Action item — For the word "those", count the lines of the data that include it and give only the total.

== Segment start ==

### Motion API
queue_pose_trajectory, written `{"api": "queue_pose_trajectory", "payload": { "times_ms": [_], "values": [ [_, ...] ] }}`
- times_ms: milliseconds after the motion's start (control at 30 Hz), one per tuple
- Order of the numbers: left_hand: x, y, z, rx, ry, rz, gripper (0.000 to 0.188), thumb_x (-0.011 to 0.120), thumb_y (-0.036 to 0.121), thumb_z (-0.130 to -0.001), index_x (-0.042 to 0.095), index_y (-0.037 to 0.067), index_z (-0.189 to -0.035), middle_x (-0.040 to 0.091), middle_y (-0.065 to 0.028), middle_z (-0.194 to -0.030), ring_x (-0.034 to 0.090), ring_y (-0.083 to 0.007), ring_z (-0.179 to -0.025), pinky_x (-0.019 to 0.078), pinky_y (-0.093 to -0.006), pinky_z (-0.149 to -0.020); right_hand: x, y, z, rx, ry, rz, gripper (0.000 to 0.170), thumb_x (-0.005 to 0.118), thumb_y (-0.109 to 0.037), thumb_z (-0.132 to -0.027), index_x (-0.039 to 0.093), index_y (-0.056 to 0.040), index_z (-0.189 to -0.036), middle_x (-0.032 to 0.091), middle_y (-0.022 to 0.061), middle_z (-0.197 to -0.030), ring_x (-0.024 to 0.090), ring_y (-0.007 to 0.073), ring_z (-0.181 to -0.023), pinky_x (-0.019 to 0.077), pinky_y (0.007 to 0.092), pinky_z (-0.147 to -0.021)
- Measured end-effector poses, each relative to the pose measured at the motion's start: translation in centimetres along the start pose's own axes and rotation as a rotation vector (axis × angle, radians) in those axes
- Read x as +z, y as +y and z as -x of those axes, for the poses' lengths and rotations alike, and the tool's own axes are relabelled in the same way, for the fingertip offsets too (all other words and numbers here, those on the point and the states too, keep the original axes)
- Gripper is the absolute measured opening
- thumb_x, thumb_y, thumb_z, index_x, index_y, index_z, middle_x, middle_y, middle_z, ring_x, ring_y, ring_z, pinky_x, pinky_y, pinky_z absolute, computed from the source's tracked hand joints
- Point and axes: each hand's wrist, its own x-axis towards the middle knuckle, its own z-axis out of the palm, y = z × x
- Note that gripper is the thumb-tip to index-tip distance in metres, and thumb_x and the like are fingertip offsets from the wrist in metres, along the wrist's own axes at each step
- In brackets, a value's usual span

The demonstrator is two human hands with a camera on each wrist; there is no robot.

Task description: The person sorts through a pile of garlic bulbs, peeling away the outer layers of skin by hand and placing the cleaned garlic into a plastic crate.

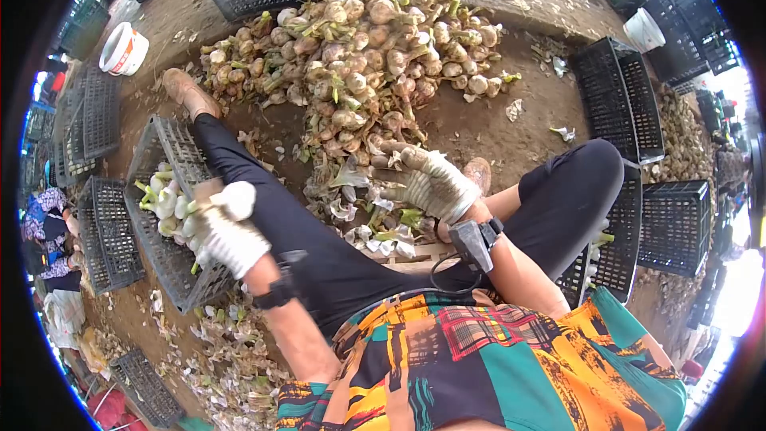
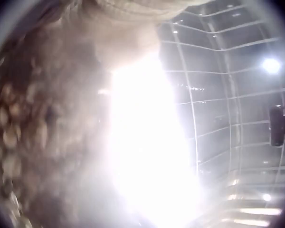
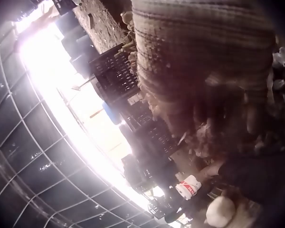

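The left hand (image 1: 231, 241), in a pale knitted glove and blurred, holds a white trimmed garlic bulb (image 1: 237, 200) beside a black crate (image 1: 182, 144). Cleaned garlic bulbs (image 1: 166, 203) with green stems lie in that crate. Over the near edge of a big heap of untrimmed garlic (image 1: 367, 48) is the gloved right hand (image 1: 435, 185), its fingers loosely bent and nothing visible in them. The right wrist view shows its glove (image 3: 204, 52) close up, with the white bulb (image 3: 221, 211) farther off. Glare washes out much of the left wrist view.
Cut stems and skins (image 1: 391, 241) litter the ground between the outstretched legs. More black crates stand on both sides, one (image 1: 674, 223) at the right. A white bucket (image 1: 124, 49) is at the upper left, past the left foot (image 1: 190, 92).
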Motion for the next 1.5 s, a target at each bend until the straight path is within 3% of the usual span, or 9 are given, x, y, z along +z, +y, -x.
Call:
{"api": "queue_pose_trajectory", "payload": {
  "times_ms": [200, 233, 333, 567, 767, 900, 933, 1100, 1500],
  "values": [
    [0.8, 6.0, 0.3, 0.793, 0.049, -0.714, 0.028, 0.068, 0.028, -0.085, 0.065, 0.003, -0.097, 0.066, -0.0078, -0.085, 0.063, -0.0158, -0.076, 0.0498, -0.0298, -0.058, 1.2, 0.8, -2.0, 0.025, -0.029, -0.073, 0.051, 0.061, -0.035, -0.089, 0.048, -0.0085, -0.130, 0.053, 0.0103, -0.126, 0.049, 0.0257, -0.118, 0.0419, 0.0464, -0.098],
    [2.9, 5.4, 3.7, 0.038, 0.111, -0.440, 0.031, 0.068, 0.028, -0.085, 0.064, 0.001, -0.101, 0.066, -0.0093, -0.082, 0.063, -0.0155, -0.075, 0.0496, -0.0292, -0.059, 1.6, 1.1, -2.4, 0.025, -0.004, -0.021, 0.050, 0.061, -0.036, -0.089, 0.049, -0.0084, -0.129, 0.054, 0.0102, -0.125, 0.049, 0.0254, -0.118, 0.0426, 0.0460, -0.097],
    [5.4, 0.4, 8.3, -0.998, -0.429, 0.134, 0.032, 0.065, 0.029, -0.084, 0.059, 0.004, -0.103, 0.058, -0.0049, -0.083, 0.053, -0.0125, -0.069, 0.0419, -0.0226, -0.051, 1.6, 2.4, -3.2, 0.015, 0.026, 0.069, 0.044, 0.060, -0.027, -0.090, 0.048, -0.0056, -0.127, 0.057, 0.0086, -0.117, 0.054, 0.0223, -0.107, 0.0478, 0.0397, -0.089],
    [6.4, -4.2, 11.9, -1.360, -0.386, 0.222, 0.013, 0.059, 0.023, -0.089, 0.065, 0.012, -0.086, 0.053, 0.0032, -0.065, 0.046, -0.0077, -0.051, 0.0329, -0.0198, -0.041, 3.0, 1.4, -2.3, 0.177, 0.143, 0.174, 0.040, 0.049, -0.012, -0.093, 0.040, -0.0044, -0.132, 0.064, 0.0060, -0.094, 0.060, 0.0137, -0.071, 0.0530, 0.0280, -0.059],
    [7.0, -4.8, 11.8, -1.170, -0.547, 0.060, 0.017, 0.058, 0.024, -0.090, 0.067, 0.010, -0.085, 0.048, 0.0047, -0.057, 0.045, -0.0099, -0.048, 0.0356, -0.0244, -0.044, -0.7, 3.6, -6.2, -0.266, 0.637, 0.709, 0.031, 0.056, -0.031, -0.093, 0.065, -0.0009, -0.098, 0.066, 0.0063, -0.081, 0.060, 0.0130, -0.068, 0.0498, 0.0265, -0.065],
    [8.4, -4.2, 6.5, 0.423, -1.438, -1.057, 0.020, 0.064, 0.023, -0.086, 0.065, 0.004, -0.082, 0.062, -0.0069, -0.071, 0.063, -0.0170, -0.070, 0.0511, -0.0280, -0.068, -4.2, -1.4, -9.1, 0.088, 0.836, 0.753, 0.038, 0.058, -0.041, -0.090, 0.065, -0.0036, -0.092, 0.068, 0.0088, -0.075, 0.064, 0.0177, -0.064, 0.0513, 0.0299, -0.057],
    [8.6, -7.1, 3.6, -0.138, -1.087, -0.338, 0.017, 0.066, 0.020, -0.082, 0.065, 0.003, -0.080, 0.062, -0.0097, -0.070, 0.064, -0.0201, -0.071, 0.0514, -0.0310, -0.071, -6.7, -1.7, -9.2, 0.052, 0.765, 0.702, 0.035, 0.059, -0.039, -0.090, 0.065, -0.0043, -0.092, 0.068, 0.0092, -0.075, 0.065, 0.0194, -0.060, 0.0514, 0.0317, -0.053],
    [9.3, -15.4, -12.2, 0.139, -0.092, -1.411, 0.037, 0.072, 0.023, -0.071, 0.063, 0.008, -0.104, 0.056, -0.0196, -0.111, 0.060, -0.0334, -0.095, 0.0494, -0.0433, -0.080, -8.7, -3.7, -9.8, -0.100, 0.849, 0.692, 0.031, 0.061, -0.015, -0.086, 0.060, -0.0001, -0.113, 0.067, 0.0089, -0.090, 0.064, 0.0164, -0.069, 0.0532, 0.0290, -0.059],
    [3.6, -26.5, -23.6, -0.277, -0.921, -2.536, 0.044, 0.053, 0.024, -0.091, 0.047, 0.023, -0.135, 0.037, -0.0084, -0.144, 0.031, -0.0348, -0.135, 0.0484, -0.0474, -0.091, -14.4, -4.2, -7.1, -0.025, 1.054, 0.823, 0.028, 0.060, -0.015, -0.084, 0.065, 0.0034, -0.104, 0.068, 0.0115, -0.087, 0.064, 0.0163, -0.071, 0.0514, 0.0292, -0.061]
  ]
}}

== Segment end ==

Answer space — 2